The end is getting ever closer in the latest novella in the acclaimed Fall of Deadworld series by Matthew Smith – available to order now!

Choose from ebook or Kindle editions, or buy one of only 200 copies of a special edition paperback.

The end of the world is pretty damn nigh … but it ain’t over yet! Misha Cafferly and Judge Hawkins are still on the road, still somehow breathing after all these months, and they’re damned if they’re giving in now. There’s hope on the radio. But the soil is poisoned, the water is foul, the bugs have become killers, the greys are everywhere, and now the terrible Sisters are even turning the survivors’ own minds against them… Time is running out.

Buy limited print edition now >>

Buy ebook >>

Buy for Kindle >>


The world was incrementally dying; there was no doubt of that now. Bit by bit it was dropping away into darkness, slowly and steadily. There hadn’t been an atomic flash that had exterminated millions in an instant or a seismic shift in the tectonic plates that had cracked continents in half; instead, it was deteriorating in stages, like a once healthy organ being eaten from the inside out. You were aware of it in the sudden sharp scent of corruption brought by the wind, in every fluctuation in the miasmic light, and especially in how the plant-life was responding to its new environment, contorting horribly like it couldn’t understand what was happening to it. It made your heart break to see it, Misha thought; the flora was adapting with no comprehension to what was going on around it, once verdant shoots twisted by a poisoned earth to the point where they, like everything else on the planet, could no longer survive.

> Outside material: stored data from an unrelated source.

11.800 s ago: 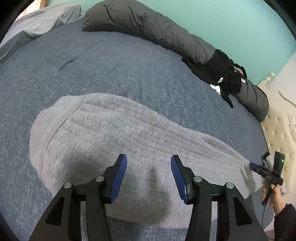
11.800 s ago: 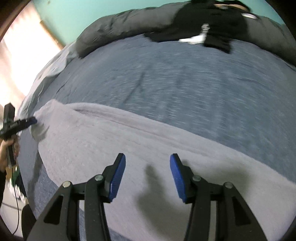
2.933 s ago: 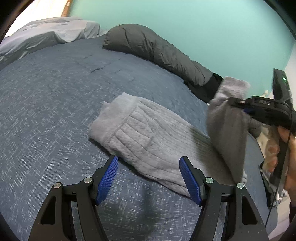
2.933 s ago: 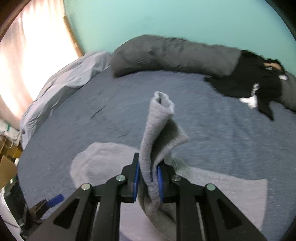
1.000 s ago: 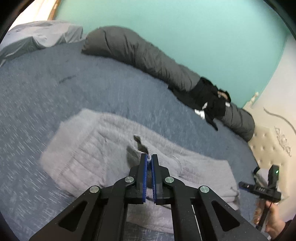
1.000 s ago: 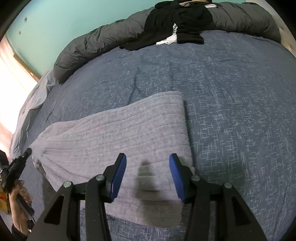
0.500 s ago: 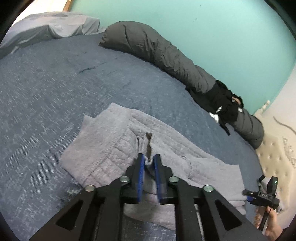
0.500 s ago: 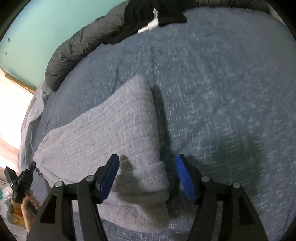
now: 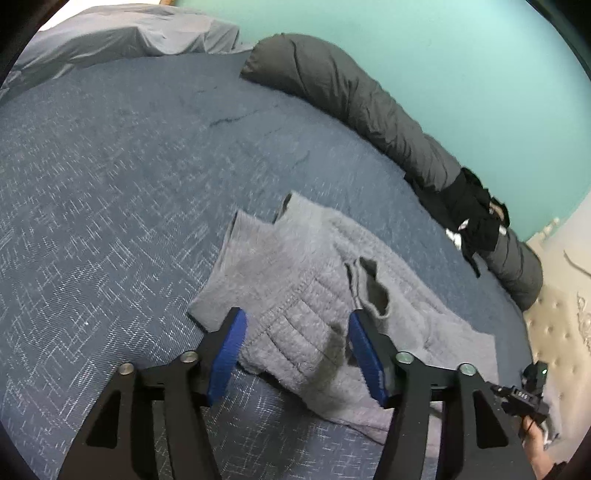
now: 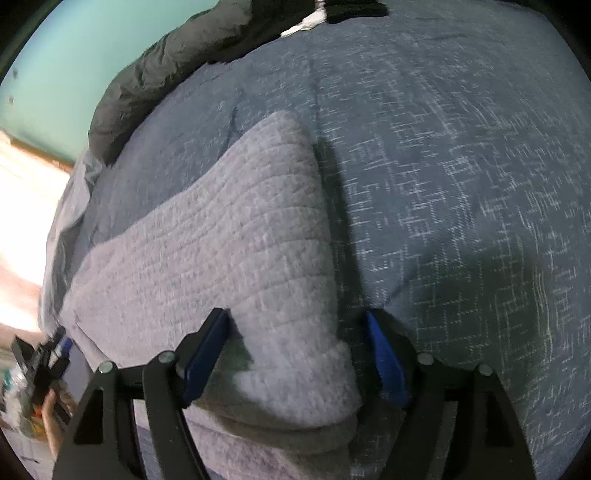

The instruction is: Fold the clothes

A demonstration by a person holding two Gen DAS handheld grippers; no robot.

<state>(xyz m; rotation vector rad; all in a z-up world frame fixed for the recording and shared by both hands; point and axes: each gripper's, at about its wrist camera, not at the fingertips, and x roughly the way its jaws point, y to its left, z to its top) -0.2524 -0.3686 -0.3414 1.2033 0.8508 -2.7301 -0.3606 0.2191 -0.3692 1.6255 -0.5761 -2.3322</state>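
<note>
A grey knitted garment (image 9: 295,266) lies folded on the blue bed cover (image 9: 110,184). My left gripper (image 9: 297,354) hovers over its near end. Its jaws are opening, with cloth below them and a small raised fold by the right pad; neither pad presses on it. In the right wrist view the same garment (image 10: 229,229) stretches away to the left. My right gripper (image 10: 295,356) sits low over its thick folded corner. Those jaws are opening too, and the corner lies between them without being pinched. Each view shows the other gripper small at its edge (image 9: 524,397) (image 10: 55,354).
A dark grey rolled duvet (image 9: 351,96) runs along the teal wall, with black clothes (image 9: 472,218) heaped on it. A pale grey sheet (image 9: 110,33) is bunched at the far left. A cream tufted headboard (image 9: 565,325) stands at the right. Blue cover (image 10: 461,184) spreads right of the garment.
My left jaws let go of the pinched grey fold and spread wide; the fold dropped onto the garment. My right gripper sank onto the folded corner and its jaws widened.
</note>
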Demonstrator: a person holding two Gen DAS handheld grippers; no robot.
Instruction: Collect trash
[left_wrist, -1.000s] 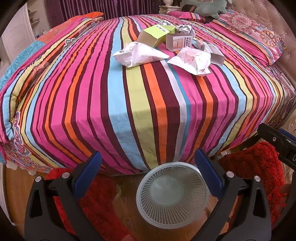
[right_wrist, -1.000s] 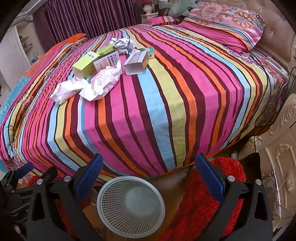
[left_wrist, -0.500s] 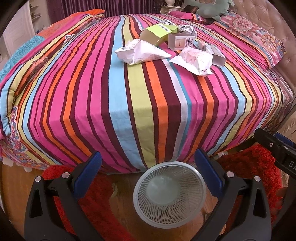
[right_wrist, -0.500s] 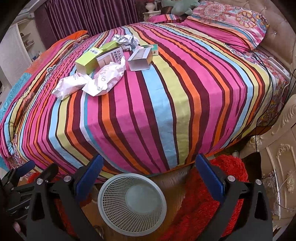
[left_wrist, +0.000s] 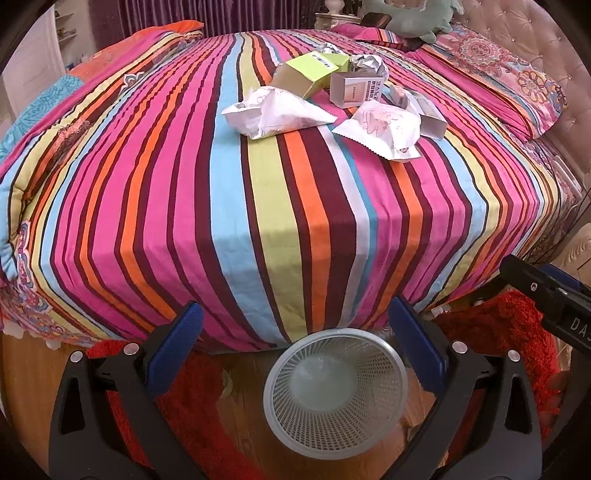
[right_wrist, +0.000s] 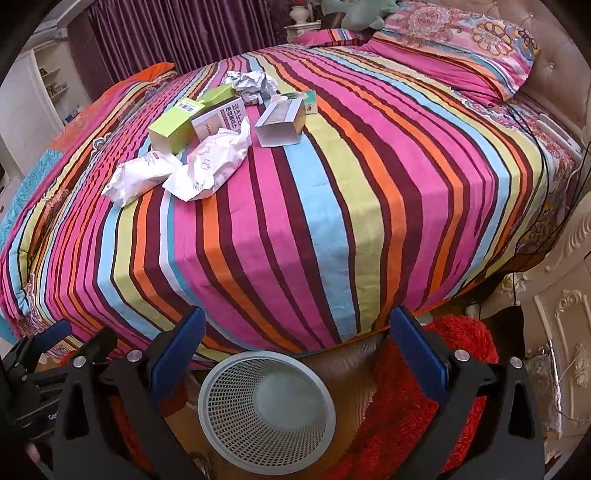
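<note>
Beyond both tools, up on the striped bed (left_wrist: 288, 221), the trash is gathered in one cluster: two crumpled white wrappers (left_wrist: 277, 114) nearest the foot edge, with a green carton (left_wrist: 306, 75), a grey box (left_wrist: 356, 90) and a foil ball (left_wrist: 369, 64) farther back. A white mesh bin (left_wrist: 334, 391) is seen on the floor below, empty. The left tool (left_wrist: 291, 332) and the right tool (right_wrist: 293, 332) are both held with jaws spread apart, nothing gripped, well short of the pile. From the left tool the wrappers lie almost straight ahead; from the right tool they lie ahead and off to the left (right_wrist: 208, 166), so the left hand is judged the better placed. No item has yet been collected.
</note>
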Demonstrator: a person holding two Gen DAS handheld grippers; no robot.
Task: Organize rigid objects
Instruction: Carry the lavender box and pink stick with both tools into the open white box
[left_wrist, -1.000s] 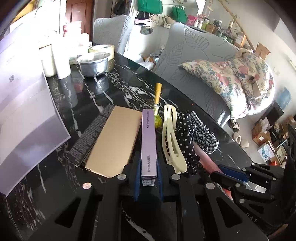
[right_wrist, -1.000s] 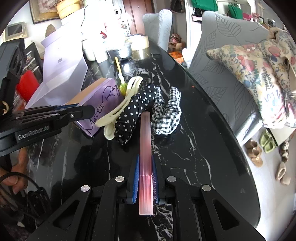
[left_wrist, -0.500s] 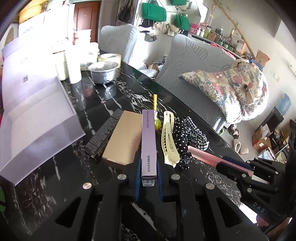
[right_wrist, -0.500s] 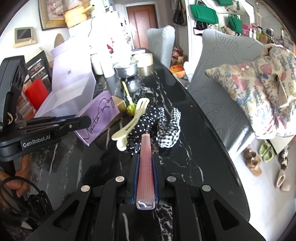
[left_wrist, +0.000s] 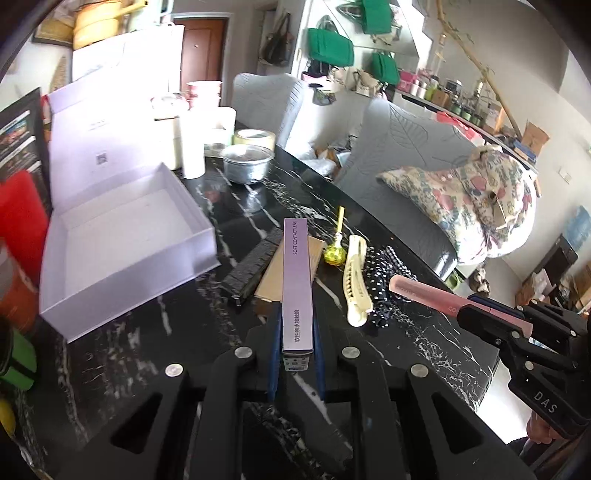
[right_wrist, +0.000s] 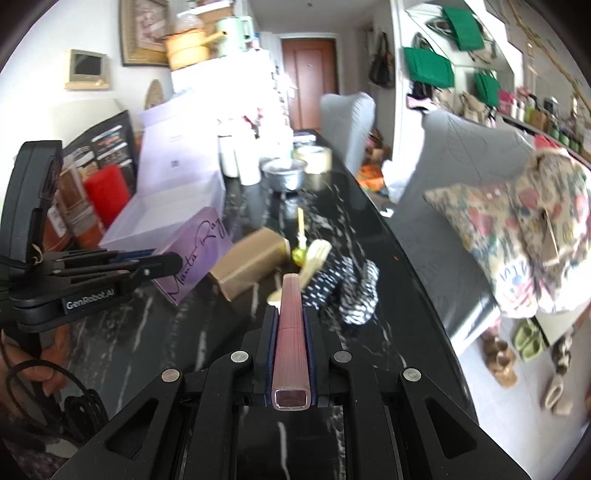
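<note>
My left gripper (left_wrist: 295, 325) is shut on a slim purple contact-lens box (left_wrist: 295, 273), held above the black marble table (left_wrist: 192, 354). In the right wrist view that same purple box (right_wrist: 195, 254) shows beside the left gripper (right_wrist: 162, 264). My right gripper (right_wrist: 290, 317) is shut on a long pink comb (right_wrist: 290, 332), lifted off the table; the pink comb (left_wrist: 428, 295) juts from the right gripper (left_wrist: 472, 314) in the left view. An open white box (left_wrist: 122, 236) lies left. On the table stay a tan box (left_wrist: 280, 273), a cream hair claw (left_wrist: 354, 280) and dotted scrunchies (left_wrist: 384, 291).
A black strip (left_wrist: 255, 266) lies beside the tan box, a green lollipop (left_wrist: 334, 253) behind the claw. A metal bowl (left_wrist: 245, 162), tape roll (left_wrist: 255, 136) and white cups (left_wrist: 194, 147) stand at the far end. Grey chairs (left_wrist: 406, 147) and the table's curved edge are on the right.
Both grippers have risen and drawn back with their loads. The purple box is off the tan box, the pink comb is clear of the scrunchies, and the white box has come into fuller view.
</note>
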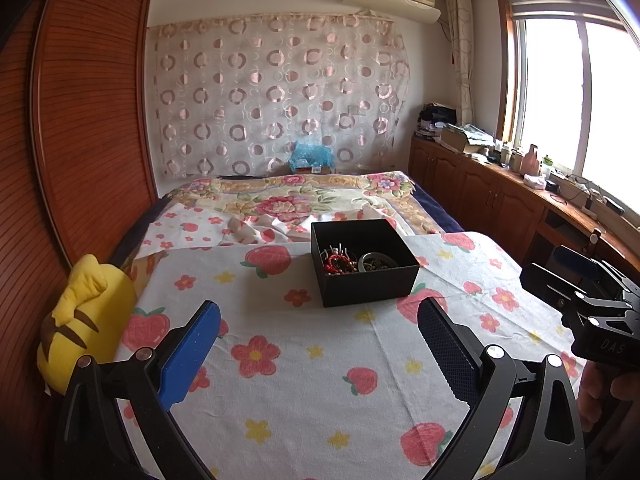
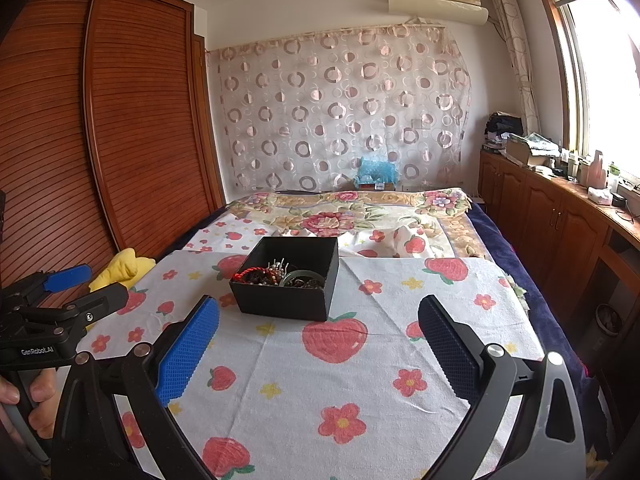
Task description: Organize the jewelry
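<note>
Black lettering "GenRobot.AI" is read on the left gripper (image 2: 76,284), "DAS" on the right gripper (image 1: 560,268); both are held wide apart and empty. At twelve o'clock the black jewelry box (image 1: 362,262) is set corner-on upon the strawberry cloth (image 1: 300,360)

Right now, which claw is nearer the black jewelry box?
Roughly even, perhaps the right claw. The black jewelry box lies ahead, slightly left; from the left claw it lies ahead, slightly right.
</note>
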Available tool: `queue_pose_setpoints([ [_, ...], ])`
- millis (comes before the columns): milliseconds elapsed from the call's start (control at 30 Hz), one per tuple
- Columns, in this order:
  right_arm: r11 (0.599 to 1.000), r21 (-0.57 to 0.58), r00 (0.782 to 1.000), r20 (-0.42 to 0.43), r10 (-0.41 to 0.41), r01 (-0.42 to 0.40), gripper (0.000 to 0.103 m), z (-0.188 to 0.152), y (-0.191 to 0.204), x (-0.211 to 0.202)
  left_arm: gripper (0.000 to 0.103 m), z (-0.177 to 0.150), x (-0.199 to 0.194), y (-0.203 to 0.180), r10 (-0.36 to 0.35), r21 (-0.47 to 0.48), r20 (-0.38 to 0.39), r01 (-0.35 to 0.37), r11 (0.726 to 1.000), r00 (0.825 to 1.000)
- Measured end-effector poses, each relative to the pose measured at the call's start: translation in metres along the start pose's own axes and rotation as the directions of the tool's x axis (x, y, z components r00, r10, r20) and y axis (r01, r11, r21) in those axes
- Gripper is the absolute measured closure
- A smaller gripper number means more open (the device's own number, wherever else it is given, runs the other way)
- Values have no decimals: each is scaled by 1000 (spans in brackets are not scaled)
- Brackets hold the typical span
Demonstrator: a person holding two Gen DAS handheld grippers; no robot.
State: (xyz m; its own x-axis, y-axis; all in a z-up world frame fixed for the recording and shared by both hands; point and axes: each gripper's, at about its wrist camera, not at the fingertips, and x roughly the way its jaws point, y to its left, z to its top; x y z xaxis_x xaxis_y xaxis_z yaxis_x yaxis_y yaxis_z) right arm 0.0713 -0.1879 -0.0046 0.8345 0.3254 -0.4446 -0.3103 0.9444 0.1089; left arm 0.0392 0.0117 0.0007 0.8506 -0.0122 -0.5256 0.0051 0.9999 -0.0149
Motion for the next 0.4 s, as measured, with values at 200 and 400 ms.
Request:
queue_pose_setpoints([
  [200, 1000, -1, 1000, 0, 0, 0, 3, 0, 0, 0, 8, -1, 0, 0, 0, 0, 0, 0, 1000, 1000],
  [400, 1000, 1, 1000, 1, -1, 1, 3, 0, 0, 0, 8, 1, -1, -2, 1, -1, 1, -1, 1000, 1000],
])
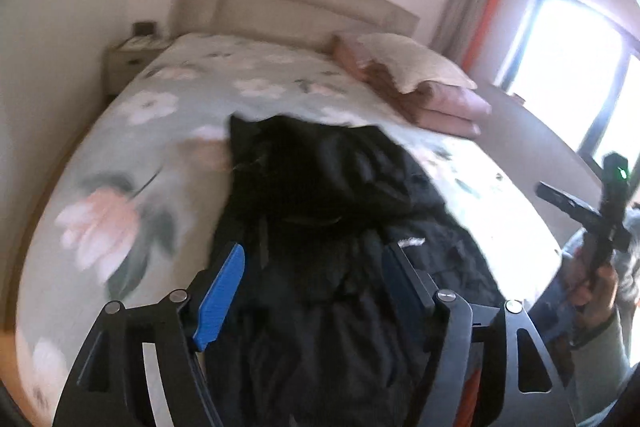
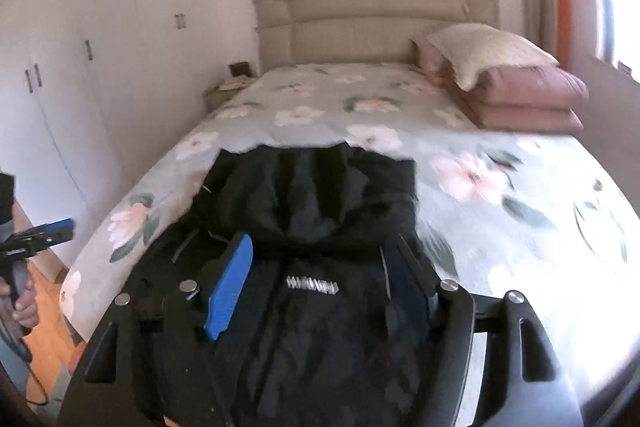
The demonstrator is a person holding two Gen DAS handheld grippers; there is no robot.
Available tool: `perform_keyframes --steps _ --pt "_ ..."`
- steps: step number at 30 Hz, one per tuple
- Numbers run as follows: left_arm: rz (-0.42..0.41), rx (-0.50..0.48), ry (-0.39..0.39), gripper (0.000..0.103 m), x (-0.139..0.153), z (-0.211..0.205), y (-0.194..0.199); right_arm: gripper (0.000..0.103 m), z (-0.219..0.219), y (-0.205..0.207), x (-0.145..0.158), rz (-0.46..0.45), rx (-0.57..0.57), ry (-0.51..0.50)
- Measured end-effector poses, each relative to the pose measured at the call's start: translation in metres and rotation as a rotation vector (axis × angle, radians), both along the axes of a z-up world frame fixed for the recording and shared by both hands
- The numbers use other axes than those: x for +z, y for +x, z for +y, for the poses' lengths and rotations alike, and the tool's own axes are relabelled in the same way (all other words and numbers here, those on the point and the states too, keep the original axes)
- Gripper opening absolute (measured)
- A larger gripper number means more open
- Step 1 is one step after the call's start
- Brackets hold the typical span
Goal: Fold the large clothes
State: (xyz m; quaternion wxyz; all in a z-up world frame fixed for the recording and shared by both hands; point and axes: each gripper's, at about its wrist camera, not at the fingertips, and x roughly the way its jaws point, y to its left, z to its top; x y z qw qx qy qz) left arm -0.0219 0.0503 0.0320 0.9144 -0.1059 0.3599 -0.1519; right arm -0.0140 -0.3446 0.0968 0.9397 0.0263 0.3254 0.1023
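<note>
A large black hooded jacket [image 1: 320, 195] lies on the floral bedspread [image 1: 160, 131], hood toward the headboard. It also shows in the right wrist view [image 2: 320, 211] with a white logo [image 2: 313, 285] on its chest. My left gripper [image 1: 314, 259] is open above the jacket's lower part, nothing between its blue pads [image 1: 222, 297]. My right gripper [image 2: 320, 259] is open over the jacket's chest, empty. The right gripper shows at the right edge of the left wrist view [image 1: 588, 215]; the left gripper shows at the left edge of the right wrist view [image 2: 40, 233].
Folded pink quilts with a cream pillow [image 2: 512, 83] sit at the bed's far right. The beige headboard [image 2: 376, 23] carries a black item and an orange toy. A nightstand [image 1: 128, 63] and white wardrobes [image 2: 80, 67] stand at the left; a window [image 1: 580, 67] at the right.
</note>
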Motion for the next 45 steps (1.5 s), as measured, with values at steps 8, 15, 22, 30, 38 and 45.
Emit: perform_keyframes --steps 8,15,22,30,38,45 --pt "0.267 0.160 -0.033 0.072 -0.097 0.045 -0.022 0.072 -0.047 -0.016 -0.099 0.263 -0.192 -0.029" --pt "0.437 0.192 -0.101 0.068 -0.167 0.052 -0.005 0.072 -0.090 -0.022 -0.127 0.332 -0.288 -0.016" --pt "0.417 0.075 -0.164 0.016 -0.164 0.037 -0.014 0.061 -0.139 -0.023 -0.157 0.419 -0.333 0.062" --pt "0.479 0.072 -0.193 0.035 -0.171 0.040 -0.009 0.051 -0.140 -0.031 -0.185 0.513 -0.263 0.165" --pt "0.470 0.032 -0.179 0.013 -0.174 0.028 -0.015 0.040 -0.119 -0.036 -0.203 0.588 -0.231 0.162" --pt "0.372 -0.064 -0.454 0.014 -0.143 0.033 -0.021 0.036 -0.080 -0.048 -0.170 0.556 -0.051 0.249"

She was standing on a ridge looking down at a copse, and the trees were virtually petrified, noticeable for their sickly calcified brittleness. Considering the season—she was fairly sure they were somewhere in the summer months, but it was increasingly difficult to discern the passing of the days, as a tombstone-grey cloud settled permanently over the sky—the branches should’ve been bursting with leaves, but instead they’d been reduced to skeletonised shadows of their former selves. They hunched together like terminally ill old men, bewildered by the malicious toxicity of their situation, and as they struggled to maintain that pulse of life, the cancerous new eco-system was ensuring their eventual downfall. She imagined it wouldn’t be long before fissures appeared in the bark, the trunks would split asunder, and the trees would collapse as little more than ash. Misha and Hawkins could pass by this way again in a week, and the landscape as it was would simply be a memory. She didn’t want to come back, though; partly because retracing their steps would be one more sign that they had nowhere to go, and partly because she had no desire to witness such grim inevitability. Better to leave it in the rear-view mirror, decaying out of her sight.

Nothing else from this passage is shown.